Bisher werden Besucher der ehemaligen Königstorkaserne in Neuruppin, in der Landgericht und Staatsanwaltschaft ihre Räume haben, nur sporadisch kontrolliert – beispielsweise vor Gerichtsverhandlungen, bei denen es um organisierte Kriminalität geht. Dann müssen Besucher ihre geöffneten Taschen zeigen und gehen wie auf dem Flughafen durch eine spezielle Schleuse, die bei Metall anschlägt.
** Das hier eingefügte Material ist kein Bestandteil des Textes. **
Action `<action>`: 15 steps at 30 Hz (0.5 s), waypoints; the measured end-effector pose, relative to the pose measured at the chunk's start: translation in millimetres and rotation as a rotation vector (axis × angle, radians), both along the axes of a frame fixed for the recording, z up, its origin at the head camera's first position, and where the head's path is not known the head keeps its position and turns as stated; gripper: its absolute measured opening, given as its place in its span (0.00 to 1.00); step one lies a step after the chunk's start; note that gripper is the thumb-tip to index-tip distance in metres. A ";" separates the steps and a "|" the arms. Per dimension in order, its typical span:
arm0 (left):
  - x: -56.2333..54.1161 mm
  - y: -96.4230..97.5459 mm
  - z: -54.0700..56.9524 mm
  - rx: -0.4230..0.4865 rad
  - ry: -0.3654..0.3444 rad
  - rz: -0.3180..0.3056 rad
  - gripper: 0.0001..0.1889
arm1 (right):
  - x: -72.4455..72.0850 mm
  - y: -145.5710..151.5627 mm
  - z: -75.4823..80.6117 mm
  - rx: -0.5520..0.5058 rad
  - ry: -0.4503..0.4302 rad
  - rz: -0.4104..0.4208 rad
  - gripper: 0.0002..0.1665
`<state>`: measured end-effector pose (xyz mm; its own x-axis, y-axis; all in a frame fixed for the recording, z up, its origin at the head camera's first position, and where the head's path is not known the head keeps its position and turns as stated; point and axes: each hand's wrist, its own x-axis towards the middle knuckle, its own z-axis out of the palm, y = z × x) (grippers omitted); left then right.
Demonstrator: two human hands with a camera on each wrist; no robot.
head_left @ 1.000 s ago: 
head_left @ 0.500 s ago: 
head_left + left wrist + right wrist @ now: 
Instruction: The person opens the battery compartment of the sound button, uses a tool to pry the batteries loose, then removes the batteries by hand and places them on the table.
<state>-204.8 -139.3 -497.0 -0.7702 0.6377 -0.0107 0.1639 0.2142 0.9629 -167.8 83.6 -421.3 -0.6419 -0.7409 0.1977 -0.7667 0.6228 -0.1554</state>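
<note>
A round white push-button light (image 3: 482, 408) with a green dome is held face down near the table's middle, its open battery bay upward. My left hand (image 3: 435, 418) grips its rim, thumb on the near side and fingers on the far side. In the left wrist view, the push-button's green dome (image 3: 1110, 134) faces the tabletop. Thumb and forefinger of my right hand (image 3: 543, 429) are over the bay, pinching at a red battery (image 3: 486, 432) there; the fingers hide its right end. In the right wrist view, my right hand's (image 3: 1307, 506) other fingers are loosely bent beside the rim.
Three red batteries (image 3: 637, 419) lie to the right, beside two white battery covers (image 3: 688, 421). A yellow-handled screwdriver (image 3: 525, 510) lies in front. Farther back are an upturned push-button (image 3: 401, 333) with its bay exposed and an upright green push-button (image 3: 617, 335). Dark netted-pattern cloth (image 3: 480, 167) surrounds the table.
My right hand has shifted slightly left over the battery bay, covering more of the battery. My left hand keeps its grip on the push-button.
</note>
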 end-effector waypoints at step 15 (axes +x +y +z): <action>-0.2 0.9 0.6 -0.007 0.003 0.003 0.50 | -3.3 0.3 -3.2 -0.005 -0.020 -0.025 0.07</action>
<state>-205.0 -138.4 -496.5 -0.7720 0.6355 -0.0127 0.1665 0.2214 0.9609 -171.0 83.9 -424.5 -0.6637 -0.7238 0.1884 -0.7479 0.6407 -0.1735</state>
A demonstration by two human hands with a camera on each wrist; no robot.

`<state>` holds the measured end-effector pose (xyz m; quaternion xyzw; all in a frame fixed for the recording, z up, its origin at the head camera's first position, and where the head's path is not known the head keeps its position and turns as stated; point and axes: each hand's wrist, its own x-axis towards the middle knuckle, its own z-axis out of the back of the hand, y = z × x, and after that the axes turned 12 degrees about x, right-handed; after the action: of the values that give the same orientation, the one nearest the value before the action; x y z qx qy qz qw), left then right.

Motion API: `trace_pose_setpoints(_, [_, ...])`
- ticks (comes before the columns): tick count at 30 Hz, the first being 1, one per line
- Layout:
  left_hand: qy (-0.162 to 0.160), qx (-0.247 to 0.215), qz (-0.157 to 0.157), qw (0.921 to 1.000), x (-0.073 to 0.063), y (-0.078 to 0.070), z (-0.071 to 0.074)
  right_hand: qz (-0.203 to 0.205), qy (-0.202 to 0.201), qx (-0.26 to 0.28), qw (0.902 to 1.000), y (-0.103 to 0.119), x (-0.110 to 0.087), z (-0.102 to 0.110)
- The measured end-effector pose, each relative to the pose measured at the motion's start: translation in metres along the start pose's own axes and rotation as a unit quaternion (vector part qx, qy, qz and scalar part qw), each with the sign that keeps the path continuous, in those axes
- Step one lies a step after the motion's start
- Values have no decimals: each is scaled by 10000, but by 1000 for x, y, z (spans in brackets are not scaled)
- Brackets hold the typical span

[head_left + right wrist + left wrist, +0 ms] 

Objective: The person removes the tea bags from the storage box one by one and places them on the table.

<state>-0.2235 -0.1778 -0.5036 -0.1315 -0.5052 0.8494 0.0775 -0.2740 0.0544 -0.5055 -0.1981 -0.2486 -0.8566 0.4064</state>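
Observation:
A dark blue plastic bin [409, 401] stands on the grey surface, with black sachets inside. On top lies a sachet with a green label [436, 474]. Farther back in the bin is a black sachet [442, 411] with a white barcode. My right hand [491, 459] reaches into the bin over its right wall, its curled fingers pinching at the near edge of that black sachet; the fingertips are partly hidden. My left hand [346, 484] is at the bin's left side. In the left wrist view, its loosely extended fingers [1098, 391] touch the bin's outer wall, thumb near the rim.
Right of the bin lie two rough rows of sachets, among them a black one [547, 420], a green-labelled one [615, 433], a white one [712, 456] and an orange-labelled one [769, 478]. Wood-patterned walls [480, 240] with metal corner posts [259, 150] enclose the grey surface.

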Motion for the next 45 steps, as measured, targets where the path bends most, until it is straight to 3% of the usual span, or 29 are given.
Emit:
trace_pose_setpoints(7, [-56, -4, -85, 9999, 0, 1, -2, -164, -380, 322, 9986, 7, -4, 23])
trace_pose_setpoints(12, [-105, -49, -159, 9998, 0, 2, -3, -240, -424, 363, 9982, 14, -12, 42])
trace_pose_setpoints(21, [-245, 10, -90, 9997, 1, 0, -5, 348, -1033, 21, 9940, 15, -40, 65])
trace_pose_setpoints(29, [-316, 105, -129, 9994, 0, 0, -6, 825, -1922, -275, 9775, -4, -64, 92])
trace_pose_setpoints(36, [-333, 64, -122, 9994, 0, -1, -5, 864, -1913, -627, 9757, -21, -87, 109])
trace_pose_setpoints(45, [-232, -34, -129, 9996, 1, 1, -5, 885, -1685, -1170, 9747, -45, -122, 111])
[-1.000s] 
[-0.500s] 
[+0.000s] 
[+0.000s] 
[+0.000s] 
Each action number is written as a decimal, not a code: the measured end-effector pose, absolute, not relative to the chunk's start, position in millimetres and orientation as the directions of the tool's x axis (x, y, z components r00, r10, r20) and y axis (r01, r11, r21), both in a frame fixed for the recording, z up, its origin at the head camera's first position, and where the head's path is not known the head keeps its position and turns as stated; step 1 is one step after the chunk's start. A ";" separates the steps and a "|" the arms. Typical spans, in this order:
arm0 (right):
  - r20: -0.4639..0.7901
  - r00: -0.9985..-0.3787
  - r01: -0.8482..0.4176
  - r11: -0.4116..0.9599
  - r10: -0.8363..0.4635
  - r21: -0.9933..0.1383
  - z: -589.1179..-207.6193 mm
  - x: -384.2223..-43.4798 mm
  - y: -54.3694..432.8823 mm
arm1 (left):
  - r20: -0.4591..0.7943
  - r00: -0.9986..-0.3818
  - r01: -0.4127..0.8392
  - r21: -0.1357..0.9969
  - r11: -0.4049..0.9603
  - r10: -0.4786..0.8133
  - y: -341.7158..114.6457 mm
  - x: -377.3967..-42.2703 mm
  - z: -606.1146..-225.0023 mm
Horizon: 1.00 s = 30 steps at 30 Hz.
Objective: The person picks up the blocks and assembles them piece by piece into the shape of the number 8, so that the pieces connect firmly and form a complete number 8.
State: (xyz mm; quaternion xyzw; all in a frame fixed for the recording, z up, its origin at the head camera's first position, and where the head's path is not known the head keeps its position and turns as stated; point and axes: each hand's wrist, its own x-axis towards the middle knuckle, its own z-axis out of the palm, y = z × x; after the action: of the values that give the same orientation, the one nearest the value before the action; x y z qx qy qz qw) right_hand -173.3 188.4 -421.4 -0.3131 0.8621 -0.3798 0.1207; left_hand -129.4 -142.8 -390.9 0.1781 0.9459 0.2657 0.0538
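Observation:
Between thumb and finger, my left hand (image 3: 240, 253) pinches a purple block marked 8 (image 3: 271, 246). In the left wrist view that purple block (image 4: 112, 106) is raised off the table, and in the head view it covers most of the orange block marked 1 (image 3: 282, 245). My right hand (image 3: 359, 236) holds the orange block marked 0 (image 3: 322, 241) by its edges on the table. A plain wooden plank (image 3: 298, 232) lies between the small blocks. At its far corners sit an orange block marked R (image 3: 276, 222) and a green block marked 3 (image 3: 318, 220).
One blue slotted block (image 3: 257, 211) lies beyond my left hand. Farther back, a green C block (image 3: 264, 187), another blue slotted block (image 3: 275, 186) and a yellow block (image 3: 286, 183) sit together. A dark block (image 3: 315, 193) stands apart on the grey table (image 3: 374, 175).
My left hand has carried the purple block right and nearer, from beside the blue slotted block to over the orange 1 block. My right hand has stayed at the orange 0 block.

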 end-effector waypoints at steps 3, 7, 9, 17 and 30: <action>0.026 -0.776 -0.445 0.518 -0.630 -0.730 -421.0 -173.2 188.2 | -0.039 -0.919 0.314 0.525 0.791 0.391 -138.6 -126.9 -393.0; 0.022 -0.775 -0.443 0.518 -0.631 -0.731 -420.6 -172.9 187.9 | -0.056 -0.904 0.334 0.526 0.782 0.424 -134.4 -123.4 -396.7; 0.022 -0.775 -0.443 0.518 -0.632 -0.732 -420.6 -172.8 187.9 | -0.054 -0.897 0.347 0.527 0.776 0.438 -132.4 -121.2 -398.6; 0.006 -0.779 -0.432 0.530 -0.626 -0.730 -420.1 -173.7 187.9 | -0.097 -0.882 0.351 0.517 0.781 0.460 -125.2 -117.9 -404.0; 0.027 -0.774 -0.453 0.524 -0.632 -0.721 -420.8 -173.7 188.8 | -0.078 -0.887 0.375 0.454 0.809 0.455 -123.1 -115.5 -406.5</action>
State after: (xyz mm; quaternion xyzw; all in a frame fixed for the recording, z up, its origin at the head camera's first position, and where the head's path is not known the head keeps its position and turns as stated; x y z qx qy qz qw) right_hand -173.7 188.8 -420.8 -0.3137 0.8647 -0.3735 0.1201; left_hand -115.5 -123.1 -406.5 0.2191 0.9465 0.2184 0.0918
Nach tödlichen Übergriffen an mehreren deutschen Gerichten hatte Brandenburg sein Sicherheitskonzept für die Justiz überarbeitet. So hatte im Januar 2012 ein 55-Jähriger einen Staatsanwalt im Amtsgericht Dachau (Bayern) erschossen. Das Oberlandesgericht in Brandenburg an der Havel hat bereits seit 2009 eine Sicherheitsschleuse, das Amtsgericht in Oranienburg seit 2013. Auch die Sicherheitsschleuse für das Justizzentrum in Neuruppin sollte bereits vor zwei Jahren gebaut werden. Aber das Projekt wurde immer wieder verschoben. Ein Grund: Die Schleuse in Neuruppin wird wohl deutlich teurer als die, die am Landgericht Frankfurt (Oder/240 000 Euro) und am Landgericht Cottbus (260 000 Euro) errichtet wurden. Denn die einstige Königstorkaserne steht unter Denkmalschutz. Deshalb muss auch die Denkmalbehörde der Schleuse zustimmen. Zudem sollen durch diese in Neuruppin gleich zwei Behörden besser geschützt werden. In Cottbus und Frankfurt ging es jeweils nur um das Landgericht vor Ort.

An Gerichten ohne Sicherheitsschleuse waren laut Justizministerium im ersten Halbjahr 2015 bei Stichprobenkontrollen und anlassbezogenen Checks der Besucher rund 900 gefährliche Gegenstände gefunden worden, darunter 16 verbotene Waffen (die MAZ berichtete).